Le vice-président Nimpagaritse reconnait honnêtement que la pression sur sa personne était telle qu’il n’avait point d’autre choix, s’il voulait rester en accord avec sa conscience. Des démagogues flanqués dans la grande institution, des inconditionnels du pouvoir et d’autres thuriféraires zélés le ‘’conseillaient’’, le stressaient, le terrorisaient sous toutes les formes, pour le contraindre à voter en faveur de la fameuse troisième candidature. En fait de légaliser le fait a accomplir…
Il avait résisté autant qu’il pouvait, mais sa vie aussi était menacée.
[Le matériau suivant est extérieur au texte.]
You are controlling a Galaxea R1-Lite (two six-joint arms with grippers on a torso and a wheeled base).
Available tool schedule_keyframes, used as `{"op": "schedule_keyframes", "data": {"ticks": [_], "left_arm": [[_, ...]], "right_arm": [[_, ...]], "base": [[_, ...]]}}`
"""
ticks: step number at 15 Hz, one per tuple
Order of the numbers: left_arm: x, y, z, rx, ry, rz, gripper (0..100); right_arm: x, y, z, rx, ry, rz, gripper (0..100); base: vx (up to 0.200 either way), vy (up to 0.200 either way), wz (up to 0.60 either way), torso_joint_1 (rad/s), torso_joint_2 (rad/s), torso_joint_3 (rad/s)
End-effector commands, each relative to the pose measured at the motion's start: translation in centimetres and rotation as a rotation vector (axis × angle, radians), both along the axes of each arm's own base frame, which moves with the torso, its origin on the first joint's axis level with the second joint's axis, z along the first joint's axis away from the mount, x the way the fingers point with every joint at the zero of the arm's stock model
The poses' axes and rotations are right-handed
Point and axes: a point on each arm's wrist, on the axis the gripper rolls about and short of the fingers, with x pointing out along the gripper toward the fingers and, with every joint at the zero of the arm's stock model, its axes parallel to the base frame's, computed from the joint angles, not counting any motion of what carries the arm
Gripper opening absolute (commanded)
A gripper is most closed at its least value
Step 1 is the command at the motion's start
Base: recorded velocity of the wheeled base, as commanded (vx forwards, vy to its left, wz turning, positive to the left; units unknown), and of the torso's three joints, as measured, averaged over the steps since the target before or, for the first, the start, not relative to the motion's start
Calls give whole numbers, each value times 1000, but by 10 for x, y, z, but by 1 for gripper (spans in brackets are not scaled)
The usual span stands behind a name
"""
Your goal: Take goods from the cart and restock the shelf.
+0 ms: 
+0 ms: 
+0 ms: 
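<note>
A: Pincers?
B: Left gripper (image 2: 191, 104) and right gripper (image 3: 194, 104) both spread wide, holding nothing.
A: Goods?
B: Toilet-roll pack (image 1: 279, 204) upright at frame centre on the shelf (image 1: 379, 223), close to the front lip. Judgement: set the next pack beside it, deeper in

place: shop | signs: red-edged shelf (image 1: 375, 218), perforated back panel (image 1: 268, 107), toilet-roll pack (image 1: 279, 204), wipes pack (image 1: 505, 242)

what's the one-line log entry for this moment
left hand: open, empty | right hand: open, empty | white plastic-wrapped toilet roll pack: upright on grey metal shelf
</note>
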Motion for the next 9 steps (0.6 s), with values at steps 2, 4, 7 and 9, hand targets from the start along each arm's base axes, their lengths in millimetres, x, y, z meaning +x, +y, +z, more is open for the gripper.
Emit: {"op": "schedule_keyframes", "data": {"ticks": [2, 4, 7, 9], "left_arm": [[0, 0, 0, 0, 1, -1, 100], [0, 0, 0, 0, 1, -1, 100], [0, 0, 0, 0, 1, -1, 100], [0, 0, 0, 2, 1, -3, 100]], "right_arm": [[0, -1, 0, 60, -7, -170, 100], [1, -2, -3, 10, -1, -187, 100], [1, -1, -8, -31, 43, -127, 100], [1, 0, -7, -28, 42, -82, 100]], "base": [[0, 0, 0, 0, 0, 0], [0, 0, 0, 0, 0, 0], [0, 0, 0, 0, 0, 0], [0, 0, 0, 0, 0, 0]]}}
Pour éviter le pire et violer les Accords d’Arusha, il s’est enfui, pour ne pas être sacrifié sur l’autel des ambitions présidentielles et renier ses convictions personnelles.
Il en faut certainement plus pour ébranler le pouvoir de Nkurunziza. Celui dont l’armée affronte les jeunes dans les rues de Bujumbura, avec une incroyable détermination, n’hésitant même à abattre ceux qui veulent entraver sa volonté de garder les rênes du pays.
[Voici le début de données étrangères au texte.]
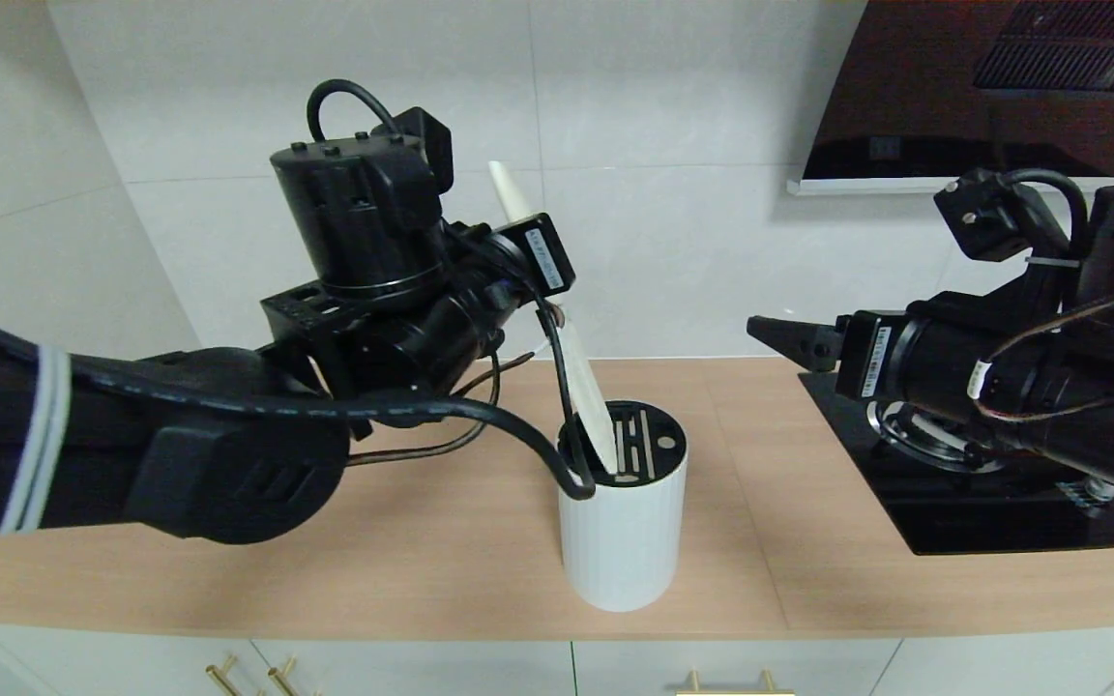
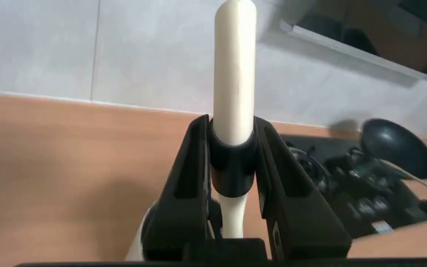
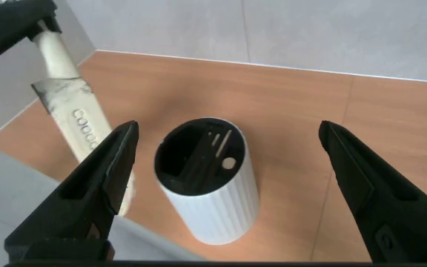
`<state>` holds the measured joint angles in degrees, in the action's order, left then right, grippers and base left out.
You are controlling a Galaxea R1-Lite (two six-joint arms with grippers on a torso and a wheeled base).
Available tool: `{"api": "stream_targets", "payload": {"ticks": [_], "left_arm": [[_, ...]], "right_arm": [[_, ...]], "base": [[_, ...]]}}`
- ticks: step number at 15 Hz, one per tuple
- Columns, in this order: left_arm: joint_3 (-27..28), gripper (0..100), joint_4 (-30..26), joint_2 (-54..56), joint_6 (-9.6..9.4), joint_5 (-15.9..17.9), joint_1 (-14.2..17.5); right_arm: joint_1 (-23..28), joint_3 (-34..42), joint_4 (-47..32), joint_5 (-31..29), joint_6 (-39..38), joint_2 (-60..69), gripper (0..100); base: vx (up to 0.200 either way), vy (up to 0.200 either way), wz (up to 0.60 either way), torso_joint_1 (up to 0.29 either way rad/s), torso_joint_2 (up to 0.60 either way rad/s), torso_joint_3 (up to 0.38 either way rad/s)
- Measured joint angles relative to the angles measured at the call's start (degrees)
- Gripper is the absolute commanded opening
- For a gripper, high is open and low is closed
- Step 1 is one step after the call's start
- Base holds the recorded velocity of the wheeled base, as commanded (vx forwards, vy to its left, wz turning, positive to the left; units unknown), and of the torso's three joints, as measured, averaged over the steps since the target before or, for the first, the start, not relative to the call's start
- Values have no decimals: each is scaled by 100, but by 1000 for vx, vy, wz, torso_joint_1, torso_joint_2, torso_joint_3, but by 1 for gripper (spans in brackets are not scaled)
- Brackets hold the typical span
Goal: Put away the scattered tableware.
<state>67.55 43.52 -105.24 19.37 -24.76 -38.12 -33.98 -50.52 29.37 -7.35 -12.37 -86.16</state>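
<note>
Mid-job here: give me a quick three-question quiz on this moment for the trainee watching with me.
1. True or false: the right gripper is shut on a spoon.
2. What does the left gripper hold?
A. a metal fork
B. the cream knife, by its handle
C. a glass cup
3. Fill in: the white holder stands upright on the wooden ____.

Key
1. False: its fingers are spread wide with nothing between them.
2. B
3. counter
</note>
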Motion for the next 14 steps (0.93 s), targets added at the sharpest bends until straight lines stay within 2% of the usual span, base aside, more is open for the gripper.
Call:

Les membres du collectif contre le troisième mandat et l’opposition politique sont donc engagés dans un rapport de forces sans pitié, où chaque camp utilise l’ensemble de ses capacités de mobilisation sociale et d’intimidation politique. Les autorités ont les armes de leur côté, mais les jeunes et les populations désabusés ont choisi d’occuper la rue pour paralyser le pays afin d’obtenir la mise hors-jeu des velléités dictatoriales du chef de l’Etat.
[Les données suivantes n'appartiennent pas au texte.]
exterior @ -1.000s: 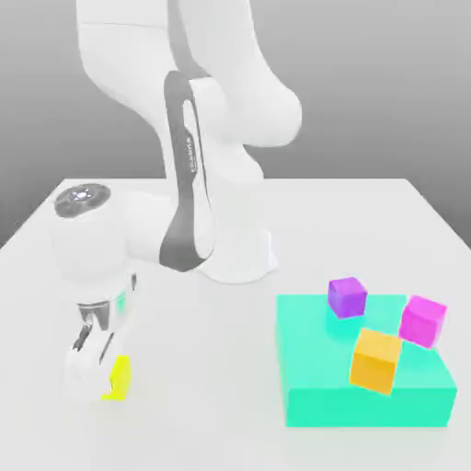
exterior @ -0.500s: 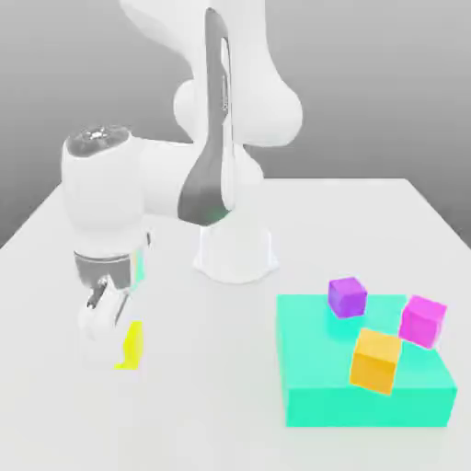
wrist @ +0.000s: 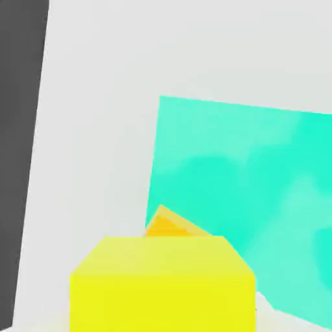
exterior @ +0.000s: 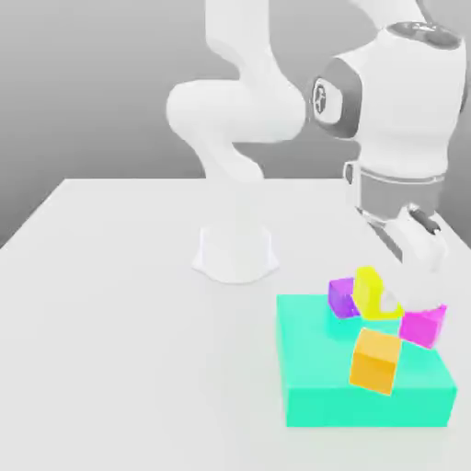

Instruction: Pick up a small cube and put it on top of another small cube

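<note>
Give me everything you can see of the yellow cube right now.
The yellow cube is small, plain and bright yellow, with a smooth, unmarked matte surface and sharp edges. It sits tilted in the gripper, whose fingers are shut on it, and hangs in the air above the teal platform. In the exterior view it overlaps the purple cube and lies left of the magenta cube, above the orange cube. In the hand view it appears as a broad yellow block with the orange cube's corner behind it.
</note>
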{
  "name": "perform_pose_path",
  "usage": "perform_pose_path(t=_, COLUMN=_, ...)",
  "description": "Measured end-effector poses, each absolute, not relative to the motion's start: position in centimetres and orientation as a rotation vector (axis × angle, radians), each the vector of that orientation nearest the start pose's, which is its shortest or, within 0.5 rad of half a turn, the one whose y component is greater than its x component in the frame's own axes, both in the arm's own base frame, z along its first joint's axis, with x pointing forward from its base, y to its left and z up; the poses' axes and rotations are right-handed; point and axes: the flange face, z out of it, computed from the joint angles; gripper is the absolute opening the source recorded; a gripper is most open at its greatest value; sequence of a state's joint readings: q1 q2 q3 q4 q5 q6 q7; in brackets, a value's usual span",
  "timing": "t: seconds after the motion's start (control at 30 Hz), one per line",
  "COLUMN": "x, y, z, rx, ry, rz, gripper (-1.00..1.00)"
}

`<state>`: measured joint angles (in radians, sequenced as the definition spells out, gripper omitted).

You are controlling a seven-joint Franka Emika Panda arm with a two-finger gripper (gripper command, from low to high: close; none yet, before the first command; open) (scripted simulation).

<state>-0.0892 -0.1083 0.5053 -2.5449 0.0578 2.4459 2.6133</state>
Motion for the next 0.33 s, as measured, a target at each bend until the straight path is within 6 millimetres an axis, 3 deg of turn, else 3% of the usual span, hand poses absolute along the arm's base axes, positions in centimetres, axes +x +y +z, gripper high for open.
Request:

La fuite du vice-président Nimpagaritse intervient donc dans un contexte politique extrêmement tendu, et fait tomber les masques de l’hypocrisie devant une opinion publique incrédule et révoltée. Ce départ va jeter de l’huile sur le feu de la vérité et éclairer la communauté internationale aussi sur le jeu pervers et morbide de Pierre Nkurunziza.